1.	Basis of presentation:


	(a)	Interim financial statements:

The unaudited interim consolidated financial statements of the Corporation have been prepared under Canadian generally accepted accounting principles and reflect all adjustments which are, in the opinion of management, necessary to a fair statement of the results of the interim periods presented. Accordingly, they do not include all disclosures required for annual financial statements and should be read in conjunction with the most recent annual consolidated financial statements of the Corporation as at, and for, the year ended December 31, 2009. The interim consolidated financial statements follow the same accounting policies and methods of application as described in note 2 of the annual consolidated financial statements for the year ended December 31, 2009. The results for any quarter are not necessarily indicative of the results for the full year.

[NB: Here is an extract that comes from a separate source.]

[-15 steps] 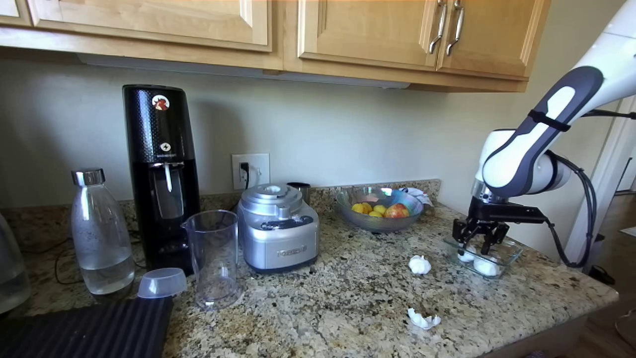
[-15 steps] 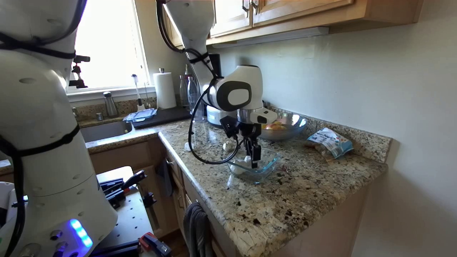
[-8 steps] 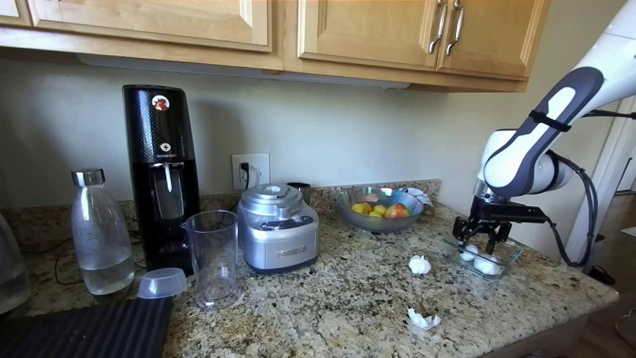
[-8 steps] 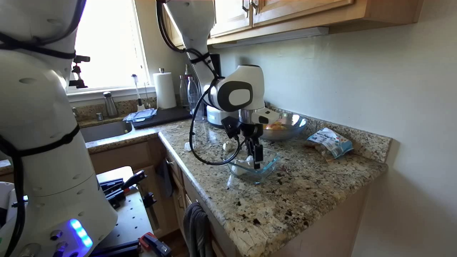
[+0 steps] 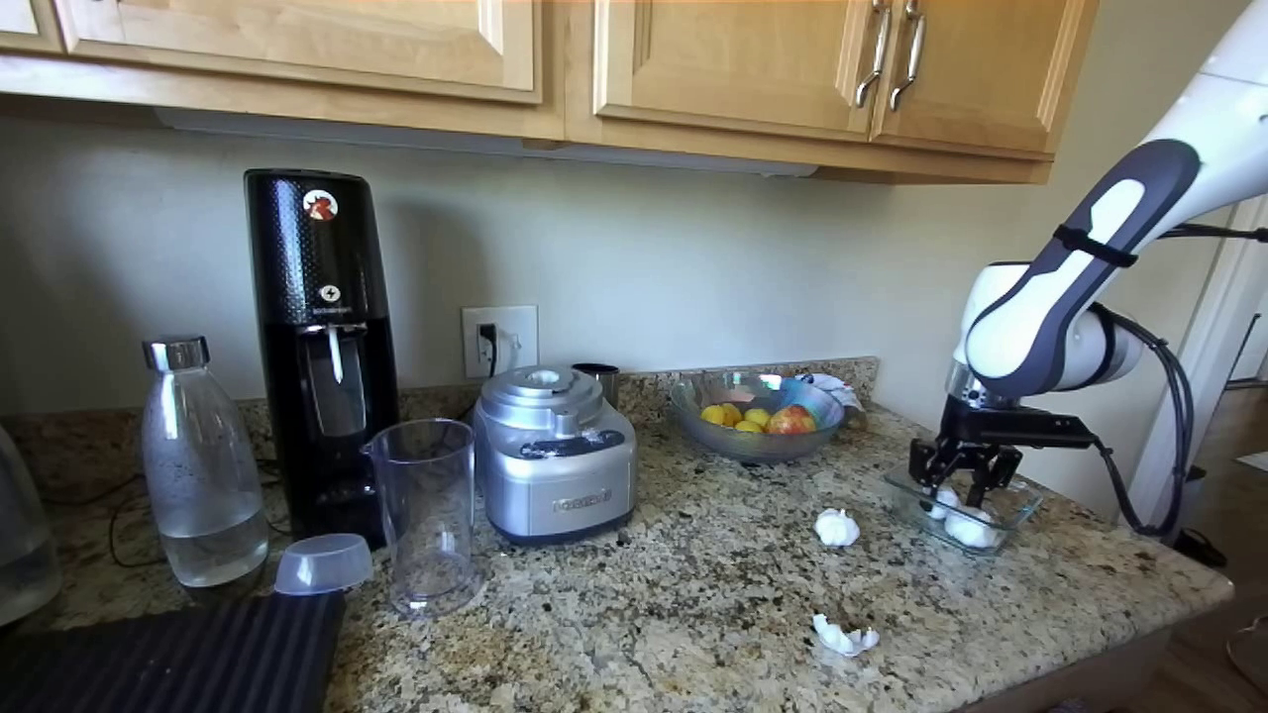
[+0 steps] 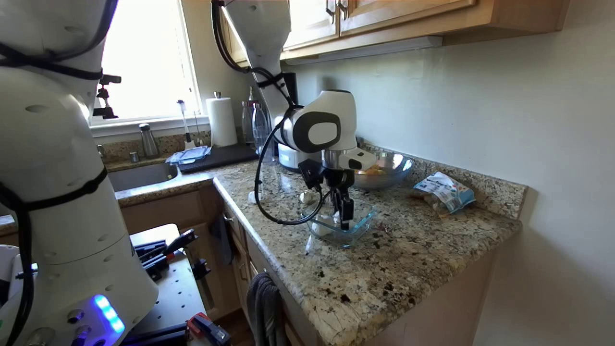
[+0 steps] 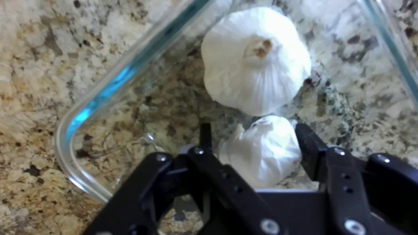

NYMOX PHARMACEUTICAL CORPORATION

Notes to Interim Consolidated Financial Statements, Continued

(Unaudited)

Periods ended March 31, 2010, 2009 and 2008

(in US dollars)


1.	Basis of presentation (continued):


	(b)	Changes in accounting policies:


	(i)	Accounting changes:

Goodwill and intangible assets

Effective with the commencement of its 2009 fiscal year, the Corporation adopted the Canadian Institute of Chartered Accountants ("CICA") Handbook Section 3064, Goodwill and Intangible Assets, which replaced Section 3062, Goodwill and Other Intangible Assets, and Section 3450, Research and Development Costs. The standard provides guidance on the recognition of intangible assets in accordance with the definition of an asset and the criteria for asset recognition, whether these assets are separately acquired or internally developed. This standard applies to interim and annual financial statements relating to fiscal years beginning on or after October 1, 2008, and has been adopted on a retrospective basis effective from the first quarter of fiscal 2009.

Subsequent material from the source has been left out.